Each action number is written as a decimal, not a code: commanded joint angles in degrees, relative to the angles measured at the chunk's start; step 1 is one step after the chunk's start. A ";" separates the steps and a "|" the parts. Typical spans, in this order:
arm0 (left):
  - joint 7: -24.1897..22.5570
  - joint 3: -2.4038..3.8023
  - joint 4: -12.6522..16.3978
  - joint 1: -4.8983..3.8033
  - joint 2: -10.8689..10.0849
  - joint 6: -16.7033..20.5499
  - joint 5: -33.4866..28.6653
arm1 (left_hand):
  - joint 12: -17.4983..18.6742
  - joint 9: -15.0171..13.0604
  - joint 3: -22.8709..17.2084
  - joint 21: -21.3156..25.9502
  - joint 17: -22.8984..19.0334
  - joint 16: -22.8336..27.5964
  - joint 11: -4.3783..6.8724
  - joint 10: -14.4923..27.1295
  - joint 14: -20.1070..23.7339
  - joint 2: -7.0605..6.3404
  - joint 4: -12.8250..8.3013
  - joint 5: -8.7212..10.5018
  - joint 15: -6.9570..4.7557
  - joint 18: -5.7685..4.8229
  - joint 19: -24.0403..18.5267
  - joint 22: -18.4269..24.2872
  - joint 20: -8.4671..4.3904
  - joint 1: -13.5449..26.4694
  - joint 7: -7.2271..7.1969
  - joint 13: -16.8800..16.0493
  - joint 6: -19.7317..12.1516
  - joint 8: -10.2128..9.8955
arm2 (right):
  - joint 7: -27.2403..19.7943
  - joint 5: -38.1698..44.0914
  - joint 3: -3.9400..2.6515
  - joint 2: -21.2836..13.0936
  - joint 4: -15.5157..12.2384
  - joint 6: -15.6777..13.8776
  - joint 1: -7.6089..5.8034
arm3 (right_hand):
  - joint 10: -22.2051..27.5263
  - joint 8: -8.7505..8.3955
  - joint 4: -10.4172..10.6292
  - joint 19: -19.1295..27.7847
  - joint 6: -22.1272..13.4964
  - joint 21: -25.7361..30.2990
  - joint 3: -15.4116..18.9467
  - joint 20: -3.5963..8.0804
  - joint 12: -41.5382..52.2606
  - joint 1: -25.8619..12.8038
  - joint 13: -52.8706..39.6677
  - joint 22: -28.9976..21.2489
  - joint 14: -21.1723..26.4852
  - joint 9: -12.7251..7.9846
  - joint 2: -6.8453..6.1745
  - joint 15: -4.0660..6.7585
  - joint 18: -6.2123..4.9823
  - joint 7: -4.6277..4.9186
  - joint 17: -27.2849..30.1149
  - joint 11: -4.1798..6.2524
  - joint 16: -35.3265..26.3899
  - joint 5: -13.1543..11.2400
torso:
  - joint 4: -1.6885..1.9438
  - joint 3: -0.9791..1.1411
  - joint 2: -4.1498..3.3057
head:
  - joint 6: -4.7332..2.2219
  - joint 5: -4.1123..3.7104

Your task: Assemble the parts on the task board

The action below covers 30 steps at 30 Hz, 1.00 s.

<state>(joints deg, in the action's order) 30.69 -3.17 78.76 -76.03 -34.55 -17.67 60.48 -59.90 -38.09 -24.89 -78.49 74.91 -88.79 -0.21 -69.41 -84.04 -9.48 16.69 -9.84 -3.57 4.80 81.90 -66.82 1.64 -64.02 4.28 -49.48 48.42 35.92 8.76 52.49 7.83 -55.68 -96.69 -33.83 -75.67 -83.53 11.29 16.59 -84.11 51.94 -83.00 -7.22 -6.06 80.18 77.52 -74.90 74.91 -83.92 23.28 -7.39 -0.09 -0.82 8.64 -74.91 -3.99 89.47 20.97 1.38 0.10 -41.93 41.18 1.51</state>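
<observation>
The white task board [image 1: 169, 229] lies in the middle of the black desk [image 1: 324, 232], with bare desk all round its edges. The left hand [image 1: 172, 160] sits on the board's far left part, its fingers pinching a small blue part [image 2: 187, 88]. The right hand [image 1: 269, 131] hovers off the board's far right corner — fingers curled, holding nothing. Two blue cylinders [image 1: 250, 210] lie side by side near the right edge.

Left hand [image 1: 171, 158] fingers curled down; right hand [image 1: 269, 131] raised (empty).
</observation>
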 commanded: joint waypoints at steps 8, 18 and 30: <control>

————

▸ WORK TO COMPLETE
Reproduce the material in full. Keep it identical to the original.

▸ ANSWER FOR THE TASK
Each action number is written as a decimal, not a code: commanded joint angles in degrees, relative to the angles measured at the chunk's start; step 1 is one step after the chunk's start. A ";" separates the steps and a "|" the parts. Typical spans, in this order:
arm0 (left):
  - joint 7: -24.1897..22.5570
  - joint 3: -2.4038..3.8023
  - joint 4: -12.6522..16.3978
  - joint 1: -4.8983..3.8033
  - joint 2: -10.8689..10.0849
  - joint 6: -16.7033..20.5499
  - joint 5: -33.4866..28.6653
arm1 (left_hand):
  - joint 12: -17.4983..18.6742
  - joint 9: -15.0171..13.0604
  - joint 3: -22.8709..17.2084
  - joint 21: -21.3156..25.9502
  - joint 17: -22.8984..19.0334
  - joint 16: -22.8336..27.5964
  - joint 11: -4.3783..6.8724
  - joint 10: -14.4923..27.1295
  - joint 14: -20.1070..23.7339
  - joint 2: -7.0605..6.3404
  - joint 4: -12.8250..8.3013
  - joint 5: -8.7212..10.5018
  - joint 15: -6.9570..4.7557
  - joint 18: -5.7685..4.8229
  - joint 19: -24.0403..18.5267
  - joint 22: -18.4269..24.2872
  - joint 20: -8.4671..4.3904
  - joint 1: -13.5449..26.4694
  - joint 7: -7.2271..7.1969
  - joint 13: -16.8800..16.0493
  - joint 6: -19.7317..12.1516
  - joint 8: -10.2128..9.8955
arm2 (right):
  - joint 7: -27.2403..19.7943
  - joint 5: -38.1698..44.0914
  - joint 3: -3.9400..2.6515
  - joint 2: -21.2836..13.0936
  - joint 4: -15.5157..12.2384
  - joint 6: -15.6777..13.8776
  - joint 1: -7.6089..5.8034
arm3 (right_hand):
  - joint 10: -22.2051..27.5263
  - joint 8: -8.7505..8.3955
  - joint 4: -10.4172..10.6292
  - joint 19: -19.1295..27.7847
  - joint 6: -22.1272..13.4964
  - joint 21: -25.7361..30.2990
  - joint 3: -15.4116..18.9467
  - joint 20: -3.5963..8.0804
  - joint 12: -41.5382..52.2606
  - joint 1: -25.8619..12.8038
  - joint 13: -52.8706..39.6677
  - joint 22: -28.9976..21.2489
  - joint 14: -21.1723..26.4852
  - joint 9: -12.7251..7.9846
  - joint 2: -6.8453..6.1745
  - joint 15: -4.0660..6.7585
  - joint 18: -6.2123..4.9823
  - joint 7: -4.6277..4.9186
  - joint 17: -27.2849..30.1149
  - joint 11: -4.1798..6.2524
  - joint 16: -35.3265..26.3899
  - joint 5: -13.1543..11.2400
torso:
  - joint 4: -1.6885..1.9438
  - joint 3: -0.9791..1.1411
  - joint 2: -4.1498..3.3057
head:
  - joint 6: -4.7332..2.2219
  - joint 5: -4.1123..3.7104

Your task: Assemble the parts on the task board

The action below covers 30 steps at 30 Hz, 1.00 s.

<state>(joints deg, in the action's order) 30.69 -3.17 78.76 -76.03 -34.55 -17.67 60.48 -59.90 -38.09 -24.89 -78.49 74.91 -88.79 -0.21 -69.41 -84.04 -9.48 16.69 -9.84 -3.57 4.80 81.90 -66.82 1.64 -64.02 4.28 -49.48 48.42 35.92 8.76 52.49 7.83 -55.68 -96.69 -33.83 -75.67 -83.53 11.29 16.59 -84.11 51.94 -83.00 -7.22 -6.06 80.18 77.52 -74.90 74.91 -83.92 23.28 -7.39 -0.09 -0.82 8.64 -74.91 -3.99 89.47 20.97 1.38 0.10 -41.93 41.18 1.51</state>
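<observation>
The white task board [image 1: 169, 229] lies in the middle of the black desk [image 1: 324, 232], with bare desk all round its edges. The left hand [image 1: 172, 160] sits on the board's far left part, its fingers pinching a small blue part [image 2: 187, 88]. The right hand [image 1: 269, 131] hovers off the board's far right corner — fingers curled, holding nothing. Two blue cylinders [image 1: 250, 210] lie side by side near the right edge.

Left hand [image 1: 171, 158] fingers curled down; right hand [image 1: 269, 131] raised (empty).
</observation>
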 commanded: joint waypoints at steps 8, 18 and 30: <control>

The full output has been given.